「損」を恐れるから失敗する (PHP新書)
「損」を恐れるから失敗する (PHP新書) / 感想・レビュー
活字スキー
お久しぶりの和田先生。人は得よりも損に対して過大、過敏な反応をしがちであるということ。そうした心理学にあまり親しんでいない日本人は欧米人に比べると感情に振り回され易く、目先の損を恐れるが故により長期的で深刻な過ちを犯してしまう。損得も、絶対量ではなく基準点(たいていは現状)からの変化とその印象評価で具体性を欠くことが多いなど。自分のことでも、世の中を見渡してみても心当たりがありまくり。今回も穏やかな口調ながら、世のアホ共に対する先生の憤懣がそこかしこに見え隠れするような(苦笑)
2019/01/14
チャー
何かをしようとするときに損得を考えることもしばしばあるが、本書は損失を過大に捉えすぎて萎縮してしまうことの危うさを伝えている。失敗したくないから新しいことに挑戦したくないという心理はなるほど確かにと思う。年を重ねるにつれて行動範囲のみならず捉え方まで狭くなってしまうのは、逆に自身を成長させる機会の損失につながる。諸外国人も日本人と同じように保守的な考えの人が少なからずいるという指摘は偏った考え方を改める良い視点であった。一方で両者の違いは、損をしないために動くのか得をするために動くのかということのようだ。
2022/07/29
三浦郁子
最近、行動経済学というものに興味津々で、手に取った本著。著者の和田氏ももちろん心理学者であるが、行動経済学は経済学という言葉はついているものの、基本的には心理学なのだそう。 行動経済学に貢献し、ノーベル経済学賞を受賞したダニエル・カーネマン、ハーバート・サイモンは共に心理学者だ。

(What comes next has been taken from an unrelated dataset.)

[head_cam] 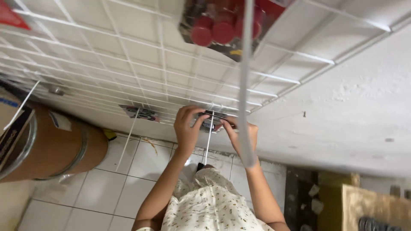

心理学の知見が経済現象を説明するのに有効である、ということだ。タイトルからわかる通り、人は得をした時より、損をした時により強く心が動かされる。損をしたくないという強い動機が人を動かしてしまう、という話だった。興味深い。
2022/11/13
葉
損得の強い気持ちが強く動かされることで間違いも起こる。そこには、行動経済学の心理的行動が隠れている。カーネマンらの研究で、資産100億円を例にとった実験結果を挙げている。限定合理性はあまり院生の時に触れなかった。ミルグラムの服従の心理などはもうなされているかもしれないがゲーム理論にも活用できるはずだ。見えない逸失利益に自分も気づいていないことが多い。
2017/04/23
るい
心理学からみる損を回避する心理がとてもおもしろかった!テレビの通販番組は、実に私たちの心理を捉えた巧みな番組なのだなぁと感心。カーネマンの実験からわかった「最後の記憶が残る」という心理は、私の仕事にも生かせそう。また、「より健康になることにはお金をかけない」というのもうなずけた!これからは、より健康になるために投資していこうと思う。